At 70, she shows no sign of slowing down and vows never to retire.
She’s been in politics ever since she was old enough to slip a pamphlet in a mail slot. She has achieved the highest ranks of Connecticut Republicans, being the first woman elected chairman of the state Republican Party. She was the first woman in the United States to chair a state finance committee. She’s been a prominent member of the Republican National Committee and has run prestigious events on the state and national levels.
She created distinguished restaurants like the Copper Beech Inn in Ivoryton and Robert Henry’s in New Haven. She sold the Copper Beech Inn and Robert Henry’s, now the Union League Cafe, is run by her son-in-law, Jean Pierre Vuillerment, a chef.
And now, McKenzie runs the Rowlands.
Her titles are ‘senior aide’ to Gov. John G. and Patty Rowland, ‘executive director of the residence’ and ‘chief of protocol.’
When there’s an event at the residence, McKenzie handles every detail, from the invitations to the menus and from the wine selections to the table settings. When the eastern premiers of Canada and members of the . New England Governors Association came to Hartford last year for a candlelight dinner in Waterford, McKenzie was in charge. When Rowland had his two inaugural balls, McKenzie ran the show.
The Rowlands shy away from talk about another term for the governor, especially since he hasn’t even announced his candidacy. But McKenzie has ‘a wonderful gut feeling’ that the governor will win again. So she’s already musing about improvements to the inaugural, which last time she moved from outdoors to the rotunda of the Legislative Office Building much to the approval of those who dislike frostbite.
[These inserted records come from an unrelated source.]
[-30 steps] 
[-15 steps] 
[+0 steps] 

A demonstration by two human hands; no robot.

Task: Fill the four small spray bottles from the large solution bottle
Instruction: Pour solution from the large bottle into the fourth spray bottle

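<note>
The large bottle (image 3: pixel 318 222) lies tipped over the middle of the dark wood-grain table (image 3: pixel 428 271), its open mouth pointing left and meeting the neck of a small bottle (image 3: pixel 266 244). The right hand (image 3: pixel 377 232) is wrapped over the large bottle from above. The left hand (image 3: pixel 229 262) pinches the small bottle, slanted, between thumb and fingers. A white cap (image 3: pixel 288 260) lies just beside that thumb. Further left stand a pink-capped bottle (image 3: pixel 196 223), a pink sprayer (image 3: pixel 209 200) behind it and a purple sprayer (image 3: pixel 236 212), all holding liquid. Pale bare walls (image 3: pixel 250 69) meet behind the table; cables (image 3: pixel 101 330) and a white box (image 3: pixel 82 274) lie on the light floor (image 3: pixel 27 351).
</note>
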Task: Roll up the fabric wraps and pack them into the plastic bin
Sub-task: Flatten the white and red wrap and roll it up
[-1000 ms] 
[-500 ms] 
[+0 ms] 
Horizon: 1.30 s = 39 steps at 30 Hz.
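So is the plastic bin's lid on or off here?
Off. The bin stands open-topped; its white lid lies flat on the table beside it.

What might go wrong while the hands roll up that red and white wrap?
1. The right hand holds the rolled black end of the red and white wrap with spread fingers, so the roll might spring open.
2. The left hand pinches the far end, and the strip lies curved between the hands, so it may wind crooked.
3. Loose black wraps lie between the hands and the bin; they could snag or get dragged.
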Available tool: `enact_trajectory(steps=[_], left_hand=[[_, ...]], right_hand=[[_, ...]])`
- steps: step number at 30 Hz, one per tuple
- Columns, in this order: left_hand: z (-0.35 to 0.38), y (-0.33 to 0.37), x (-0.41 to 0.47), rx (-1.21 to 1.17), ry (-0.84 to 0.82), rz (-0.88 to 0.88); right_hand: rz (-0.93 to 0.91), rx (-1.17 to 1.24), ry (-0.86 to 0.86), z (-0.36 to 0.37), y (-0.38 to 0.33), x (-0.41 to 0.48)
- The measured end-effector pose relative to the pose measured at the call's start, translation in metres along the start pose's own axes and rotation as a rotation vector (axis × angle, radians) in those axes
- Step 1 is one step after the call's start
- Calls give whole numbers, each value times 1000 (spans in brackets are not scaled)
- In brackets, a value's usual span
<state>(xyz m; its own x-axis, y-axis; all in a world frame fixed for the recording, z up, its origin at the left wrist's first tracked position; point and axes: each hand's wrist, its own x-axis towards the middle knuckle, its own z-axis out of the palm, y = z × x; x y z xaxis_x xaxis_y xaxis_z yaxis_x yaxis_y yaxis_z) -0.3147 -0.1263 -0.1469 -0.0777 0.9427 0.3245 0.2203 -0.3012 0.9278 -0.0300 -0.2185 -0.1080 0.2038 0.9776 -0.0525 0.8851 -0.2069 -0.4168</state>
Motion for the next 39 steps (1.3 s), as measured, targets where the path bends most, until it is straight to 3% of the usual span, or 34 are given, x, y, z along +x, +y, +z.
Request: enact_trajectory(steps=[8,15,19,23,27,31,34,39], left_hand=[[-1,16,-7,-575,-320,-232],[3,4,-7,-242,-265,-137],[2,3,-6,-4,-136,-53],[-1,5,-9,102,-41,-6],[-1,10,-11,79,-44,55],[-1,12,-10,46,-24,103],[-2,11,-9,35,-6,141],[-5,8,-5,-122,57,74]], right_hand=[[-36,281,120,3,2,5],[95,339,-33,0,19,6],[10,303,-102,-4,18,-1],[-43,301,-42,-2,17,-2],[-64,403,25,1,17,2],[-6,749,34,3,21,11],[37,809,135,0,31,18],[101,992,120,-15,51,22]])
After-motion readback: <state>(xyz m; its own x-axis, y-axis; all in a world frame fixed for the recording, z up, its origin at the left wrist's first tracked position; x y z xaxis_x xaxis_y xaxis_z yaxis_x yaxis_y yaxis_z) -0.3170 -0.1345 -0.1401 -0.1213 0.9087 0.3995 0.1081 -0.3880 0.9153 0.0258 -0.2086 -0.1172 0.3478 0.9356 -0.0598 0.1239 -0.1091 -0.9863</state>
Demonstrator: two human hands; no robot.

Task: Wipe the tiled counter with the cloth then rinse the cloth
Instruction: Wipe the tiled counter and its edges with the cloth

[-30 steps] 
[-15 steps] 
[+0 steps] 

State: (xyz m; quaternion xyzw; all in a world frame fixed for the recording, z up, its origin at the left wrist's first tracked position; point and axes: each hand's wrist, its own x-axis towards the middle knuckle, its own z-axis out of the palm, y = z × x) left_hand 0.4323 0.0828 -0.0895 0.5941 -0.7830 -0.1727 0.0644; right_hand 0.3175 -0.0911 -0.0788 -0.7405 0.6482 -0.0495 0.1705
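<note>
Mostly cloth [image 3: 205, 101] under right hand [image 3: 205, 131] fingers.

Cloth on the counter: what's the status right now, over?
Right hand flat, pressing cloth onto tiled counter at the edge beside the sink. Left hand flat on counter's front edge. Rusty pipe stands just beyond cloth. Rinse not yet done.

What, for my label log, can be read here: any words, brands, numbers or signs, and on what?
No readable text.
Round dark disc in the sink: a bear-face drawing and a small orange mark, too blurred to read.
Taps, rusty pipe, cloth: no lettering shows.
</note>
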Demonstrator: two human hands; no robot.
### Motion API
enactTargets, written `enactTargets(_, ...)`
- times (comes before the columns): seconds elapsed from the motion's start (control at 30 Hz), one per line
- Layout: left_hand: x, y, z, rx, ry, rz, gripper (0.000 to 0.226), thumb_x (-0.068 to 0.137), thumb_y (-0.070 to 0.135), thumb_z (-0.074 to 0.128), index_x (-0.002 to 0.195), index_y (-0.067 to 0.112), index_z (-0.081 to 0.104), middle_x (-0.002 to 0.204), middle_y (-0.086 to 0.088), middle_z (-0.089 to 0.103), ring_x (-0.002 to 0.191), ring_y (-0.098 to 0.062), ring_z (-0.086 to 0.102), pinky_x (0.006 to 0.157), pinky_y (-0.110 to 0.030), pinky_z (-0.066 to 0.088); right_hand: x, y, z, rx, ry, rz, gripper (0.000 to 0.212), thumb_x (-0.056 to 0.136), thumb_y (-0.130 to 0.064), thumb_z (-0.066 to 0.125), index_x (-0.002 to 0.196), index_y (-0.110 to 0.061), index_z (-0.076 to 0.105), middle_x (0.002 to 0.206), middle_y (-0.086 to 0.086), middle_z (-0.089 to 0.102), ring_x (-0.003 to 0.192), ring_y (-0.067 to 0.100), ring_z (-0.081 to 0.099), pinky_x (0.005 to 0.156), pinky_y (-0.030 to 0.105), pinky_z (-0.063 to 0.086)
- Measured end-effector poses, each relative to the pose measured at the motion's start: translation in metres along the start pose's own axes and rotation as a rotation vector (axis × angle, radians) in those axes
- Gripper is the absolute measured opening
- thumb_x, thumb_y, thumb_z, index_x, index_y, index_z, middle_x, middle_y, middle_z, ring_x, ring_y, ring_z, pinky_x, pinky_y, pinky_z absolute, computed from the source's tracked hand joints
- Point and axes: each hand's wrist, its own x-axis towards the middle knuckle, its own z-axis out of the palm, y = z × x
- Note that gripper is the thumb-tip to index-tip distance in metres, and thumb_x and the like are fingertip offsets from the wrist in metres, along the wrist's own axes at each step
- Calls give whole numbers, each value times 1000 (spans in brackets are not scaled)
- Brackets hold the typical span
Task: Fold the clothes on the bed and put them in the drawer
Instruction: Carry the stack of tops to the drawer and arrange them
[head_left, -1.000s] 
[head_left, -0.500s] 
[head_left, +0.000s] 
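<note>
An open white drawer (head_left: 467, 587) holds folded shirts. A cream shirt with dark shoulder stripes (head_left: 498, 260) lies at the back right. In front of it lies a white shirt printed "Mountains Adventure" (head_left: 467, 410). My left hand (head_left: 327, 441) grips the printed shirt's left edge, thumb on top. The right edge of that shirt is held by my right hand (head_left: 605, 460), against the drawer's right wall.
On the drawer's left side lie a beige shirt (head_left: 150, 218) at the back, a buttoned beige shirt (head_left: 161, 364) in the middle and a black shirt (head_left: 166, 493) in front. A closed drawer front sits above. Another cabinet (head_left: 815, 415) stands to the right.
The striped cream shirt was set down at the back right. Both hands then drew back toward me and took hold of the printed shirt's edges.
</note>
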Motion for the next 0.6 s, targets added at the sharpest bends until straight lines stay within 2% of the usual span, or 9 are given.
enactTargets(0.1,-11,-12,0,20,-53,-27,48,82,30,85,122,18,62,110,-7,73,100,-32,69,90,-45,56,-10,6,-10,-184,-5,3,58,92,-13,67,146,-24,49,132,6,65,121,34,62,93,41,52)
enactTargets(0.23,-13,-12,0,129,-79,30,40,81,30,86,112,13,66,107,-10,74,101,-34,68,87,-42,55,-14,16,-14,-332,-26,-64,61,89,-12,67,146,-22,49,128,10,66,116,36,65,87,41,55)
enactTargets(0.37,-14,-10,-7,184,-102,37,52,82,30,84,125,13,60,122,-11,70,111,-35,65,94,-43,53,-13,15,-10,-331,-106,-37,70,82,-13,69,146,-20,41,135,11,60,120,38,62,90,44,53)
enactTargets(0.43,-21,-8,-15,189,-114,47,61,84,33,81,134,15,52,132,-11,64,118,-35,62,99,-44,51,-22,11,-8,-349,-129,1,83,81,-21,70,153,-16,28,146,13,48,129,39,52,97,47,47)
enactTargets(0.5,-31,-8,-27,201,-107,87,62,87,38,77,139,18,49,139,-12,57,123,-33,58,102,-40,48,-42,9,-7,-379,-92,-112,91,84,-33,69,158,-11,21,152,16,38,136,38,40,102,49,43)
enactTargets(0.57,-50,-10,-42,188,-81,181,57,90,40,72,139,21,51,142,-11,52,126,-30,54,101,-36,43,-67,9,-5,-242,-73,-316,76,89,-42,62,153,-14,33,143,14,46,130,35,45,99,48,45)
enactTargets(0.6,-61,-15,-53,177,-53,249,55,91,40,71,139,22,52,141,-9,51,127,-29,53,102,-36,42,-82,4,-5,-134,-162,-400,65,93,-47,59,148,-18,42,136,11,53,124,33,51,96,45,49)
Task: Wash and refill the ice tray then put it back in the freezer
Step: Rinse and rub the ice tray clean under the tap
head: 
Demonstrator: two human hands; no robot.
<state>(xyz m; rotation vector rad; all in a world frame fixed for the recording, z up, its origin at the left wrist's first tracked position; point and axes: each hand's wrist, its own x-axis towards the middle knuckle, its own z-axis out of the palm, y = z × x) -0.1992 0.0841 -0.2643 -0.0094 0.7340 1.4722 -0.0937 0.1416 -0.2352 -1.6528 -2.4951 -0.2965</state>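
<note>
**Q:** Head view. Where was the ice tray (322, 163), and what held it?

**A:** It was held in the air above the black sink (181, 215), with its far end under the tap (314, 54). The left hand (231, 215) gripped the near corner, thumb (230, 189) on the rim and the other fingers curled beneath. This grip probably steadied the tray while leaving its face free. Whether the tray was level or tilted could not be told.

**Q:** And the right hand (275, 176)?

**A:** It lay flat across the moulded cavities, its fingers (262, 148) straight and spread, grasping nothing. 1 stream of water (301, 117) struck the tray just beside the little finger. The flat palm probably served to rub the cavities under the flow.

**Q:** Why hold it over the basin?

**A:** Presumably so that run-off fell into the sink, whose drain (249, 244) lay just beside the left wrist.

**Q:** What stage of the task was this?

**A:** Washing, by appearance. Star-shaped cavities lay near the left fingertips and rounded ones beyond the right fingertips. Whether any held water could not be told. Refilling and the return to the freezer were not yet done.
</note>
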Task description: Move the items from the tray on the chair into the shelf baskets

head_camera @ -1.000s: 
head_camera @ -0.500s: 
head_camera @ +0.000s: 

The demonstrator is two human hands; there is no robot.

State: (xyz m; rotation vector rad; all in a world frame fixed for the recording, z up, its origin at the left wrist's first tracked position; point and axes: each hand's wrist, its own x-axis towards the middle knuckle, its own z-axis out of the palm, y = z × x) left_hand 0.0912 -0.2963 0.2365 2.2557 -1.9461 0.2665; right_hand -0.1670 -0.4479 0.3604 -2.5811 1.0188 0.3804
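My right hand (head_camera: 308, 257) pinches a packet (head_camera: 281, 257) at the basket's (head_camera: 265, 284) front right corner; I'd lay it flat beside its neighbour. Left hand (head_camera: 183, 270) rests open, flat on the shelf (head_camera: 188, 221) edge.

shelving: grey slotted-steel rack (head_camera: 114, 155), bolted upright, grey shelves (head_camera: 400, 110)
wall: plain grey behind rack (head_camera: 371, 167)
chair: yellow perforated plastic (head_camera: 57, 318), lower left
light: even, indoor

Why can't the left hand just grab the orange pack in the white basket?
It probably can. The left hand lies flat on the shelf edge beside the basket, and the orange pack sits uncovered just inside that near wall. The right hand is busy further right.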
‘Win, lose or draw,’ she says. ‘It’s time to start.’ McKenzie’s loyalty to Rowland runs deep. She was close friends with U.S. Rep. Stewart McKinney (‘He and I were like brother and sister’), and when Rowland went to Washington, McKinney said to her: ‘You watch him. He’s going to go nowhere but up the ladder.’
The affection and respect are mutual.
‘For me, not only is she a personal friend and a stand-in mom; she is my strong arm in my job,’ Patty Rowland says. ‘She’s a human shield for us, very protective of us. Both John and I hate to say no, and sometimes we overextend ourselves. She knows the fine line we walk between private life and public life.’
It would be easy to explain the ‘Ma’ nickname as nothing more than the affectionate place she holds in the family and how she feels about them. (‘I have three girls. Patty Rowland is daughter No. 4. John Rowland is the son I never had, and I don’t care who I say it to.’)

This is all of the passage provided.